### Assigned task:
Could you write out the whole listing exactly as it appears?

━━━ Dataset section ━━━

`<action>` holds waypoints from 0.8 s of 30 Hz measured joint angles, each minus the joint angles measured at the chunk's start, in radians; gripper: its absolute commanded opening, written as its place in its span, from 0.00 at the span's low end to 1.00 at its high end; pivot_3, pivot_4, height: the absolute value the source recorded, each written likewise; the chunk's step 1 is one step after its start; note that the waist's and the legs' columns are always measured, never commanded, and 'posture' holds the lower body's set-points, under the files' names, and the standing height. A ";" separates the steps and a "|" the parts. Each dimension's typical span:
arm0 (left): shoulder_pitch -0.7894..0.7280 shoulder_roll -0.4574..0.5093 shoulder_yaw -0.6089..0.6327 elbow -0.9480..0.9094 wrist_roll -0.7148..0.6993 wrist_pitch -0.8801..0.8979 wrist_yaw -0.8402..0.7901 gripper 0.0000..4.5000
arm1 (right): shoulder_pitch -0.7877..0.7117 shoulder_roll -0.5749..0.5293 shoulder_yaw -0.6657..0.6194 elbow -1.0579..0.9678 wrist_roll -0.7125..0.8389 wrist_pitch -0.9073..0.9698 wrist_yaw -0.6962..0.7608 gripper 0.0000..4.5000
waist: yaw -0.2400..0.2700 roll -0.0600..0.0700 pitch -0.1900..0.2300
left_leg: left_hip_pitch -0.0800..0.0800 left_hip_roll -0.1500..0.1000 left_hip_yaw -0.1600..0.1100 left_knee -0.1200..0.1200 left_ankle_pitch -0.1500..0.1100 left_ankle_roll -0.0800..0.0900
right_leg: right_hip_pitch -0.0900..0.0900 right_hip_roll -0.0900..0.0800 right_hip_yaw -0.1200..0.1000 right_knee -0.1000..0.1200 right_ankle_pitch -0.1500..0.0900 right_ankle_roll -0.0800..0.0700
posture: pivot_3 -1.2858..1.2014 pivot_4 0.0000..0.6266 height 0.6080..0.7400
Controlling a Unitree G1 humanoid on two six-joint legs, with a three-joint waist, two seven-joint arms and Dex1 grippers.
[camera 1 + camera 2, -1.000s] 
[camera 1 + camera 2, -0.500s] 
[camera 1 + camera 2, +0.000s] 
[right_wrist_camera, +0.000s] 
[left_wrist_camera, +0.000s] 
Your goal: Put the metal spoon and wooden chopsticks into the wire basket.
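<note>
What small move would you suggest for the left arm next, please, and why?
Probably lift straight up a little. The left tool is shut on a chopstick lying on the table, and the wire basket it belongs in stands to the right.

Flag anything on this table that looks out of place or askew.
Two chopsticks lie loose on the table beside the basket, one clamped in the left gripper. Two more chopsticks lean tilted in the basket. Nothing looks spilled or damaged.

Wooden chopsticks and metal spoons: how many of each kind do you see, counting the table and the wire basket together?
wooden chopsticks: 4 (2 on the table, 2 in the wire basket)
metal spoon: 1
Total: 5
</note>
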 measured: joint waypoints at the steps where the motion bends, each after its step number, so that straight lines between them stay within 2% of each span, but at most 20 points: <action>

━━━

### Exercise solution:
`<action>` holds waypoints from 0.8 s of 30 Hz measured joint angles, each minus the joint angles measured at the chunk's start, in radians; gripper: its absolute commanded opening, written as its place in its span, from 0.00 at the span's low end to 1.00 at its high end; pivot_3, pivot_4, height: the absolute value the source recorded, each written likewise; the chunk's step 1 is one step after its start; note that the waist's and the legs' columns are always measured, never commanded, and 'posture' holds the lower body's set-points, under the files' names, and the standing height. A ";" separates the steps and a "|" the parts. Each dimension's typical span:
arm0 (left): shoulder_pitch -0.7894..0.7280 shoulder_roll -0.4574..0.5093 shoulder_yaw -0.6089..0.6327 elbow -0.9480..0.9094 wrist_roll -0.7148..0.6993 wrist_pitch -0.8801..0.8979 wrist_yaw -0.8402..0.7901 gripper 0.0000..4.5000
arm1 (right): shoulder_pitch -0.7877..0.7117 shoulder_roll -0.5749..0.5293 shoulder_yaw -0.6657..0.6194 elbow -1.0579..0.9678 wrist_roll -0.7125..0.8389 wrist_pitch -0.9073..0.9698 wrist_yaw -0.6962..0.7608 gripper 0.0000..4.5000
waist: yaw -0.2400..0.2700 roll -0.0600..0.0700 pitch -0.1900..0.2300
left_leg: left_hip_pitch -0.0800..0.0800 left_hip_roll -0.1500..0.1000 left_hip_yaw -0.1600..0.1100 left_knee -0.1200..0.1200 left_ankle_pitch -0.1500..0.1100 left_ankle_roll -0.0800..0.0900
right_leg: right_hip_pitch -0.0900..0.0900 right_hip_roll -0.0900..0.0800 right_hip_yaw -0.1200..0.1000 right_knee -0.1000..0.1200 right_ankle_pitch -0.1500..0.0900 right_ankle_roll -0.0800..0.0700
posture: pivot_3 -1.2858..1.2014 pivot_4 0.0000..0.6266 height 0.6080..0.7400
Controlling a Unitree G1 humanoid on two six-joint legs, with a three-joint waist, two seven-joint arms and Dex1 grippers.
[camera 1 + camera 2, -1.000s] 
[camera 1 + camera 2, -0.500s] 
[camera 1 + camera 2, +0.000s] 
[right_wrist_camera, +0.000s] 
[left_wrist_camera, +0.000s] 
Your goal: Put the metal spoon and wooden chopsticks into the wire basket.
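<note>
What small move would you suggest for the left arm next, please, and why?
Probably lift straight up a little. The left tool is shut on a chopstick lying on the table, and the wire basket it belongs in stands to the right.

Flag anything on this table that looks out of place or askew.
Two chopsticks lie loose on the table beside the basket, one clamped in the left gripper. Two more chopsticks lean tilted in the basket. Nothing looks spilled or damaged.

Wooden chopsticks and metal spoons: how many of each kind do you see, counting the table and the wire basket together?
wooden chopsticks: 4 (2 on the table, 2 in the wire basket)
metal spoon: 1
Total: 5
</note>
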 measured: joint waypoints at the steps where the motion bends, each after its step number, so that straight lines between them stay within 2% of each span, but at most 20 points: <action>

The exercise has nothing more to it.